- _Exercise directions_
The entries that follow include a run beginning at the line with "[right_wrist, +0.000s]" and ending at the line with "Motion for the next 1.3"; restate that run word for word and leave the rest out.

- _Material for the task_

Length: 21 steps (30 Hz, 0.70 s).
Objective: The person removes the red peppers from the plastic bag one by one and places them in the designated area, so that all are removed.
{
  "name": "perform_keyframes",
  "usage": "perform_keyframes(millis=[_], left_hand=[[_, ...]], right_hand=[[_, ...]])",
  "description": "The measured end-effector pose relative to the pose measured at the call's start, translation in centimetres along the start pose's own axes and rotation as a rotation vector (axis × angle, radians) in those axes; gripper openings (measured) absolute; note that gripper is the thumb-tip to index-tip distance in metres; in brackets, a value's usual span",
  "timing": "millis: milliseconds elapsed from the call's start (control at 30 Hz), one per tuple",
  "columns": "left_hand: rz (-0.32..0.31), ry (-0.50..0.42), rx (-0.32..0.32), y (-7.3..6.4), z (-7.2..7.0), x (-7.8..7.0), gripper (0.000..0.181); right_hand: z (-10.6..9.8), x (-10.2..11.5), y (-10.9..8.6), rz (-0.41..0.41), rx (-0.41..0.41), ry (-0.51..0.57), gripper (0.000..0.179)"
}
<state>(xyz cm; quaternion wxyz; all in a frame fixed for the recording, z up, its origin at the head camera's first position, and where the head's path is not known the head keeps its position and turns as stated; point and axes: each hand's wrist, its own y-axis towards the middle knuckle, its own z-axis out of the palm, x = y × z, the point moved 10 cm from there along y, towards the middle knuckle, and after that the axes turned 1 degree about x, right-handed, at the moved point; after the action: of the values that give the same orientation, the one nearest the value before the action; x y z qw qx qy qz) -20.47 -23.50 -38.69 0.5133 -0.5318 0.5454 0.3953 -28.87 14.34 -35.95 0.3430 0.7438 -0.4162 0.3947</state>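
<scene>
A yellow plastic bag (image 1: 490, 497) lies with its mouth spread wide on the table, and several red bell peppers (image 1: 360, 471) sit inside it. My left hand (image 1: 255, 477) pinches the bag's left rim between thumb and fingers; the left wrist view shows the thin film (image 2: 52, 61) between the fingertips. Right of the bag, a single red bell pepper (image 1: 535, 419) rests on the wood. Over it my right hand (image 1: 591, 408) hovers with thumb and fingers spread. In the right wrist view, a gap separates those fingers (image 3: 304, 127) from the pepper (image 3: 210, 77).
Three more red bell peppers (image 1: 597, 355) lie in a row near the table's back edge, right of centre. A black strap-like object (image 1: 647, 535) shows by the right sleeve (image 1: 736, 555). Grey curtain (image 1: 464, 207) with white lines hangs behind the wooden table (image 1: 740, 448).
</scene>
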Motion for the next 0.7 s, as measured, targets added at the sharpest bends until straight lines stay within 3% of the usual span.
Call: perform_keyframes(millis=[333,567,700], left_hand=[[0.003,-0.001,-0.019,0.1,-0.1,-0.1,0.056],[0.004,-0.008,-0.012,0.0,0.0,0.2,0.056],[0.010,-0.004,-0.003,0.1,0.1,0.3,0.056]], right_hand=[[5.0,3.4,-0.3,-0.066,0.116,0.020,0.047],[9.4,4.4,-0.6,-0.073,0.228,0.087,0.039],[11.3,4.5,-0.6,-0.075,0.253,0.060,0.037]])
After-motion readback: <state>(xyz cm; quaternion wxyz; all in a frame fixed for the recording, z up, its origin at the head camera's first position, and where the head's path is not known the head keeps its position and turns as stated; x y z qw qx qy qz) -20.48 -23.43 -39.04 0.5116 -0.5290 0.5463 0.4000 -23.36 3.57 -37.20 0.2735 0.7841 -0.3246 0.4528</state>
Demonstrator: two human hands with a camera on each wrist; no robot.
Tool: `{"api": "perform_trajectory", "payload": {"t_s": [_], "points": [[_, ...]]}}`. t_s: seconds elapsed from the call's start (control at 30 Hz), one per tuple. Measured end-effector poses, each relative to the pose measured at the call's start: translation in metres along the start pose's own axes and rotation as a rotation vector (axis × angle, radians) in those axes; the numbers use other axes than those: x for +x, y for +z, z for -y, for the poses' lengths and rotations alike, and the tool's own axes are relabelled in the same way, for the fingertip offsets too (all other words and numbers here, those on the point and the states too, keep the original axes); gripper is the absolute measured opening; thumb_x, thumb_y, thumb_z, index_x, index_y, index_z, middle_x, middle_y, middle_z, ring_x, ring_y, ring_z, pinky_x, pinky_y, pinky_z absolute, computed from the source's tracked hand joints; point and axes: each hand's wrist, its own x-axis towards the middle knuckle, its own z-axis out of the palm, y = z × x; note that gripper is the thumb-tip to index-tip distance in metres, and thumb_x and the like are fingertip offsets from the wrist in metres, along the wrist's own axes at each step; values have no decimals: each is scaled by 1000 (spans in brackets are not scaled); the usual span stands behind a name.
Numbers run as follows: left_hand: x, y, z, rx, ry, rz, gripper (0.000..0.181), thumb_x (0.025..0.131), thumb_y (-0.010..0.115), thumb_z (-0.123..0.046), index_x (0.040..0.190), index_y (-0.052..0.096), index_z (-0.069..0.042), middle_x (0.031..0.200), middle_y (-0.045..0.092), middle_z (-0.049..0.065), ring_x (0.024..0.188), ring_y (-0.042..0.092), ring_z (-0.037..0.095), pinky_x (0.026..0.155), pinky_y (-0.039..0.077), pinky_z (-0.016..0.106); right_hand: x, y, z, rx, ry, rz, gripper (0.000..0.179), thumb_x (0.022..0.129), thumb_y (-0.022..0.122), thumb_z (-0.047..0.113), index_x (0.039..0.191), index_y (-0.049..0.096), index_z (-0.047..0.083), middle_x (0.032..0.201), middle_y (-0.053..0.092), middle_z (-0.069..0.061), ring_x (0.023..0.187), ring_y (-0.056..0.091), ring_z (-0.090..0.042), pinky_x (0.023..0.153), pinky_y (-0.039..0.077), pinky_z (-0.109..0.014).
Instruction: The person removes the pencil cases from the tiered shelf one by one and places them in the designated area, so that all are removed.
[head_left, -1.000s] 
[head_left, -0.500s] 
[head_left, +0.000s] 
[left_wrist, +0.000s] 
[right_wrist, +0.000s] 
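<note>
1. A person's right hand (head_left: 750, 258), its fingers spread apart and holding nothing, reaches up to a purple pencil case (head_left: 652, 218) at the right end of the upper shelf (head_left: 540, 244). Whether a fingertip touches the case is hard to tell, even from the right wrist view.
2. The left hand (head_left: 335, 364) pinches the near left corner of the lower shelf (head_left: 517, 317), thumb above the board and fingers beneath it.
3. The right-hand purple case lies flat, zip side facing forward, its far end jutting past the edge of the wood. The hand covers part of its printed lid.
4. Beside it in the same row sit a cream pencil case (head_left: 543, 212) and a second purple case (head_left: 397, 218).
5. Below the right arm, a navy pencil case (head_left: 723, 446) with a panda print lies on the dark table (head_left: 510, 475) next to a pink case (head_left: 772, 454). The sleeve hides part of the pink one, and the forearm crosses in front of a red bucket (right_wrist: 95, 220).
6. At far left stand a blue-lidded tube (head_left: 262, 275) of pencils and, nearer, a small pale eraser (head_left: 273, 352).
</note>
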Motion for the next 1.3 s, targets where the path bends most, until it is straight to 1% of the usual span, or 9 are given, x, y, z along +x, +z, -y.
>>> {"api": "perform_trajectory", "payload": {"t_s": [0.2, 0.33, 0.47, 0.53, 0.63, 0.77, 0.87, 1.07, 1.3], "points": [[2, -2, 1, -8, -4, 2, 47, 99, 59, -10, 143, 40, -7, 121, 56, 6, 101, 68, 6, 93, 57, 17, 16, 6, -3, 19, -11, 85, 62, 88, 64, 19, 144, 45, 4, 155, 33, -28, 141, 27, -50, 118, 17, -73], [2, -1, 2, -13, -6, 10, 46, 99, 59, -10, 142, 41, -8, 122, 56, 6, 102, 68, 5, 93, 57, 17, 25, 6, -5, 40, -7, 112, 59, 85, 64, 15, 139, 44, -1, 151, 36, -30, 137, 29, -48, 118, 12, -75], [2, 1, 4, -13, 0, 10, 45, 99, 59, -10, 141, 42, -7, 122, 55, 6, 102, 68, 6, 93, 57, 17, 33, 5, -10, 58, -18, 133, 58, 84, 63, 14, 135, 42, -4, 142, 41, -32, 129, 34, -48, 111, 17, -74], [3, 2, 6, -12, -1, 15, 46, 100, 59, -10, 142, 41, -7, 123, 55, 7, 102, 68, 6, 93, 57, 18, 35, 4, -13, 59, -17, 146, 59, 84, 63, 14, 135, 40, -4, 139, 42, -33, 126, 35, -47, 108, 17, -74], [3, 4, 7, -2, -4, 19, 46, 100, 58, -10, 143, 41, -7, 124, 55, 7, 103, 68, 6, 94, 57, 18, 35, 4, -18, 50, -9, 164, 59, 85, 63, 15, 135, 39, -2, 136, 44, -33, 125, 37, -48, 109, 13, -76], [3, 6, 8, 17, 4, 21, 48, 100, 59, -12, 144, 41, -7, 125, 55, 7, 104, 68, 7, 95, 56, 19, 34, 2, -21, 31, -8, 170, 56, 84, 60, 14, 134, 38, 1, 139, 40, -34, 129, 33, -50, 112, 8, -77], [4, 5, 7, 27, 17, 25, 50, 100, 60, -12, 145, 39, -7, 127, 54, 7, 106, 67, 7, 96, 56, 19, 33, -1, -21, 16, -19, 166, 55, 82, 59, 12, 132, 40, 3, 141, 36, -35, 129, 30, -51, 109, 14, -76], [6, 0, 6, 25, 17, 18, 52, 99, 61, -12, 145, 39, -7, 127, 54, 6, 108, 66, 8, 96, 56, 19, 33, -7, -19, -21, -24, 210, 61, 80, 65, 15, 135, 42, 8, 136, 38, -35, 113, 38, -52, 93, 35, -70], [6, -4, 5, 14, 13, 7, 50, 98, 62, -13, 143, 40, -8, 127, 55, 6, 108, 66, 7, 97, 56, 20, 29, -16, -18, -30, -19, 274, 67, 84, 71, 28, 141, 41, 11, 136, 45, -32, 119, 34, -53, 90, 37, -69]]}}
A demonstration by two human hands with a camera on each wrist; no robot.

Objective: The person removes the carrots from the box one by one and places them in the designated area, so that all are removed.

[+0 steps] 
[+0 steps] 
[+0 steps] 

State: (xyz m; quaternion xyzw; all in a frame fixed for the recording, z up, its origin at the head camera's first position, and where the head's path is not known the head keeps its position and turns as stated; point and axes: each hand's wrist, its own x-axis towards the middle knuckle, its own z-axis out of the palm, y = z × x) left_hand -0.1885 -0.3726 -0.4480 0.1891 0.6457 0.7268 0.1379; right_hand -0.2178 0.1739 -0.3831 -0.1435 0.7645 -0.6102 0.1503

- _Answer box_
[right_wrist, +0.000s] 
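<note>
1. A person's right hand (head_left: 750, 258), its fingers spread apart and holding nothing, reaches up to a purple pencil case (head_left: 652, 218) at the right end of the upper shelf (head_left: 540, 244). Whether a fingertip touches the case is hard to tell, even from the right wrist view.
2. The left hand (head_left: 335, 364) pinches the near left corner of the lower shelf (head_left: 517, 317), thumb above the board and fingers beneath it.
3. The right-hand purple case lies flat, zip side facing forward, its far end jutting past the edge of the wood. The hand covers part of its printed lid.
4. Beside it in the same row sit a cream pencil case (head_left: 543, 212) and a second purple case (head_left: 397, 218).
5. Below the right arm, a navy pencil case (head_left: 723, 446) with a panda print lies on the dark table (head_left: 510, 475) next to a pink case (head_left: 772, 454). The sleeve hides part of the pink one, and the forearm crosses in front of a red bucket (right_wrist: 95, 220).
6. At far left stand a blue-lidded tube (head_left: 262, 275) of pencils and, nearer, a small pale eraser (head_left: 273, 352).
</note>
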Motion for the next 1.3 s, targets where the path bends most, until it is straight to 1% of the usual span, or 9 are given, x, y, z along +x, +z, -y.

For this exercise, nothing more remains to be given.